Have you ever noticed that when someone is nice to you  that your mood lifts a bit and the chance that you’re nice to someone else in the next few seconds is a bit higher?  Notice that the opposite is true also?  (If you denied the second then I call “liar liar pants on fire!”…I’ll wait while you go get a fire extinguisher….

Back?  Okay, lets continue…

Those of you with a remote chance of winning that game show “Are You Smarter Than a 5th Grader” are pretty much getting my main point right now, but it does require some amplification (I use that word because I know it drives a friend of mine nuts when I do 😉 ).
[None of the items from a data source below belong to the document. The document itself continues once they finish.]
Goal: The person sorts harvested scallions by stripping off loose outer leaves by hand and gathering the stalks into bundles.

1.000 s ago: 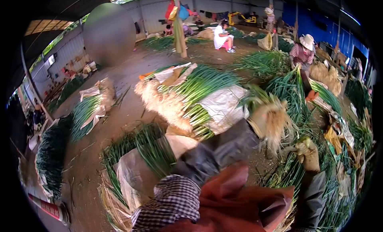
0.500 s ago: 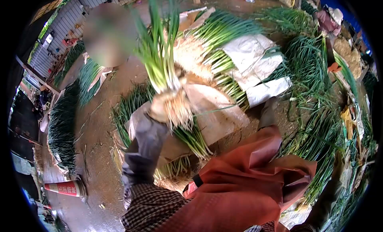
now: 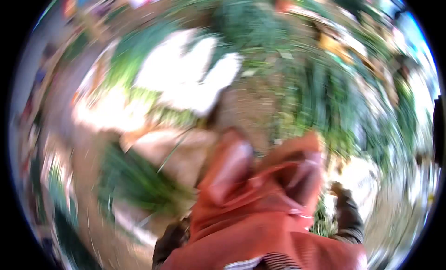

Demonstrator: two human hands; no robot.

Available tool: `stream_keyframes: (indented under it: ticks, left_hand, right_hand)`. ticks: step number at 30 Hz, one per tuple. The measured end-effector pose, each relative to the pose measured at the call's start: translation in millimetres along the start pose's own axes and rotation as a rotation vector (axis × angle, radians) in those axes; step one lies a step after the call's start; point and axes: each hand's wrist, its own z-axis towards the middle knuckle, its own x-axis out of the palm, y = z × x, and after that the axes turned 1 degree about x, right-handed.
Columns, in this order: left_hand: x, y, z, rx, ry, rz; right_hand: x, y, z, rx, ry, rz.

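Note:
The whole view is smeared by motion. My right hand (image 3: 343, 195), in a dark covering, reaches down at the right of my red-brown apron (image 3: 260, 200). It is beside a pale, whitish sack or sheet (image 3: 364, 181) and some green stalks (image 3: 323, 219); its fingers are too blurred to read. Low on the left, a dark shape (image 3: 171, 242) at the apron's edge appears to be my left hand or sleeve, its fingers not discernible. A bunch of green onions (image 3: 148, 184) lies near it, next to a tan sheet (image 3: 174, 154).
More green onions (image 3: 139, 56) with pale roots lie at the upper left, partly under white sheets (image 3: 186, 70). Long green leaves (image 3: 320, 98) cover the ground on the right. Brown ground (image 3: 248, 102) shows ahead of the apron.
The view has swung to the right and downward. Earlier my left hand, in a grey glove, was raised with a bunch of green onions; now it is low at the left. My right hand has come into view.

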Motion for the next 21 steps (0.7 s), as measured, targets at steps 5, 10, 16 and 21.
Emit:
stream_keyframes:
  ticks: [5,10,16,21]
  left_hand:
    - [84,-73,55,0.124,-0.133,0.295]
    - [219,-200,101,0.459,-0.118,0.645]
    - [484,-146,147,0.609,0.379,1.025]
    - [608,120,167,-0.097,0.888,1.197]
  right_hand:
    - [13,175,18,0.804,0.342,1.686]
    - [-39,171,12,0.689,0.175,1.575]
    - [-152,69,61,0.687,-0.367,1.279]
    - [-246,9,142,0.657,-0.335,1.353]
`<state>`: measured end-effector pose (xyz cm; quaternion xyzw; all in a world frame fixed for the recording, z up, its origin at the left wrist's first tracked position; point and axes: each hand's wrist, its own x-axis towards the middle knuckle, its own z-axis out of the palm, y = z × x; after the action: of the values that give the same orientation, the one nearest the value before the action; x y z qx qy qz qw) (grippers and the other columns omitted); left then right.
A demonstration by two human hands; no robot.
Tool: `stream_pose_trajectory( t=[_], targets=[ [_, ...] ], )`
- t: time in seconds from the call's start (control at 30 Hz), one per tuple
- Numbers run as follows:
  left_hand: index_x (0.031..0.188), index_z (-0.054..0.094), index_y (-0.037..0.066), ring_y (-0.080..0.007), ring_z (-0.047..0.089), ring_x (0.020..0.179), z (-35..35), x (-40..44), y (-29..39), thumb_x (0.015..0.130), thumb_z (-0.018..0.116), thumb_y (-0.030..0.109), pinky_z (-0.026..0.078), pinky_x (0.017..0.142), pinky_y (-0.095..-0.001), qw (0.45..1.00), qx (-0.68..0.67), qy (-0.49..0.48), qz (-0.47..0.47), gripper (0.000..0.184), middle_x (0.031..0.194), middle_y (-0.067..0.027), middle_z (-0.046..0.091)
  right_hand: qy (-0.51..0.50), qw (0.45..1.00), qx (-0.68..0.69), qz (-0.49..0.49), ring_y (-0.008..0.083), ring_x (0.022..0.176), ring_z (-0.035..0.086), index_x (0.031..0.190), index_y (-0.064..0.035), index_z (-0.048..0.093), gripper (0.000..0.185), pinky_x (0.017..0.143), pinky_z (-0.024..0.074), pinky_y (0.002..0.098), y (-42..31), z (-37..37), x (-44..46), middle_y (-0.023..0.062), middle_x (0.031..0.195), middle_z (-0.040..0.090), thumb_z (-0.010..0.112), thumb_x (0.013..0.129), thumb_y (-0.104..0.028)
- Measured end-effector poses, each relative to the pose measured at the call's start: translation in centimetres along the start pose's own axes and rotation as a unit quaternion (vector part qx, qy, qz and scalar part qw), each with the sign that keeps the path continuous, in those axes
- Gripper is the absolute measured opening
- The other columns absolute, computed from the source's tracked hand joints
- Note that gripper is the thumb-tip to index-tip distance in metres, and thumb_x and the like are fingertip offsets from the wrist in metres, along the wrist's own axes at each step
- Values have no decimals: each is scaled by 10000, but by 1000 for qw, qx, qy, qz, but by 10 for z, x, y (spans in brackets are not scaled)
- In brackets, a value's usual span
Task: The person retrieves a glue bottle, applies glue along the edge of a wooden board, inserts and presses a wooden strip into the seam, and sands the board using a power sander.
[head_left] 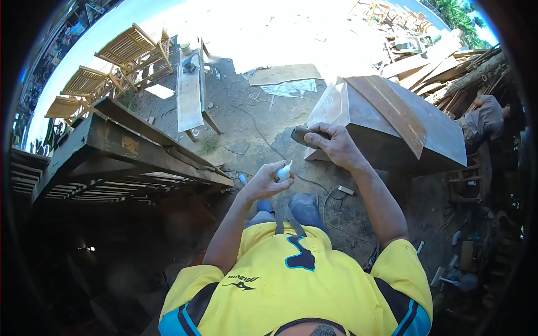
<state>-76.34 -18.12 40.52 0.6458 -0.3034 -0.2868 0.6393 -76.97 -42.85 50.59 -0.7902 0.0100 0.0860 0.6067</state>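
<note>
My left hand (264, 182) is closed around a small white squeeze bottle (284, 173) with a thin nozzle pointing up and away from me. Held up and to the right of it, my right hand (339, 148) grips a dark, flat, block-like piece (302, 136) between thumb and fingers. Its exact kind is not clear. The two held things are apart. Just beyond my right hand stands a large wooden box-like piece (358, 107) with a loose board (390, 111) lying across its top.
A slatted wooden frame (151, 151) stands at left, near my left arm. Ahead are a narrow bench (189, 98) and wooden folding chairs (128, 47). A cable (263, 134) crosses the ground to a white power strip (346, 190). Another person (486, 119) is beside a woodpile (448, 70).
</note>
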Motion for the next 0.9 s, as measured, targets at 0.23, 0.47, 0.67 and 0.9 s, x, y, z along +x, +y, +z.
stream_pose_trajectory(
  t=[0.23,0.47,0.67,0.9],
  targets=[
    [874,678,75,-41,568,681,-71,43,5,900,790,157,466,623,-245,999,-28,-29,-26,141,749,48,638,-103,990,-82,-43,102,907,640,1175,23,761,284,827,528,301,-14,18,64,55,965,746,693,1046,-221],
    [862,672,75,-30,543,663,-113,62,14,901,787,163,452,606,-234,996,-37,-30,-76,150,736,65,615,-190,982,-15,-2,86,900,634,1200,20,750,299,834,532,286,-20,11,128,19,957,737,690,1055,-235],
    [918,663,67,-39,557,683,-128,88,16,907,791,158,470,628,-235,995,-90,30,-29,157,771,61,614,-188,981,-3,-39,76,925,646,1175,21,757,279,858,550,269,-14,-1,175,6,1015,744,673,1073,-224],
    [959,650,74,-58,602,733,-134,127,15,899,807,157,496,645,-240,994,-85,66,-19,187,823,37,631,-165,984,11,-61,77,931,655,1227,15,752,296,860,553,273,-7,-29,211,13,1036,758,675,1072,-225]
  ],
)
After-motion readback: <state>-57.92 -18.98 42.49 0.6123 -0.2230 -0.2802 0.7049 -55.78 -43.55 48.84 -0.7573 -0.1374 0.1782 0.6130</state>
The whole idea for this post came to me when I was in the shower, for some reason thinking of a poster I once saw (one of those motivational ones with silly sayings underneath a nice but completely irrelevant picture).  It was something to the effect of :

YOU can change the world!

Well yes, everyone has the power to change the world in a direct  and global sense, given the exact right billion to one circumstances. But,  you can change the world by going out and planting a flower (or ripping one out by its roots too), but of course I don’t think that’s what the poster meant.  And honestly, I don’t recall if there was an abundance of new flowers around where I saw the poster (or a pile of dead ones).

What I am saying is that you have to decide what effect you want to have on the world, and then act to affect your local sphere of influence.

So, if you want the world to be sunshine and rainbows, be nice to the people around you. Some of those will go on to be nice to the people around them and so on and so forth.

If you want the world to be a place where people pretty much stick to themselves and try to go about their daily lives, then Good Job! You’re mostly there!

But really, I would angle for the sunshine and rainbows thing…because you never know…if there’s ever an invasion of zombies, one of them might just remember you were nice to them at one point and not try to eat your brains.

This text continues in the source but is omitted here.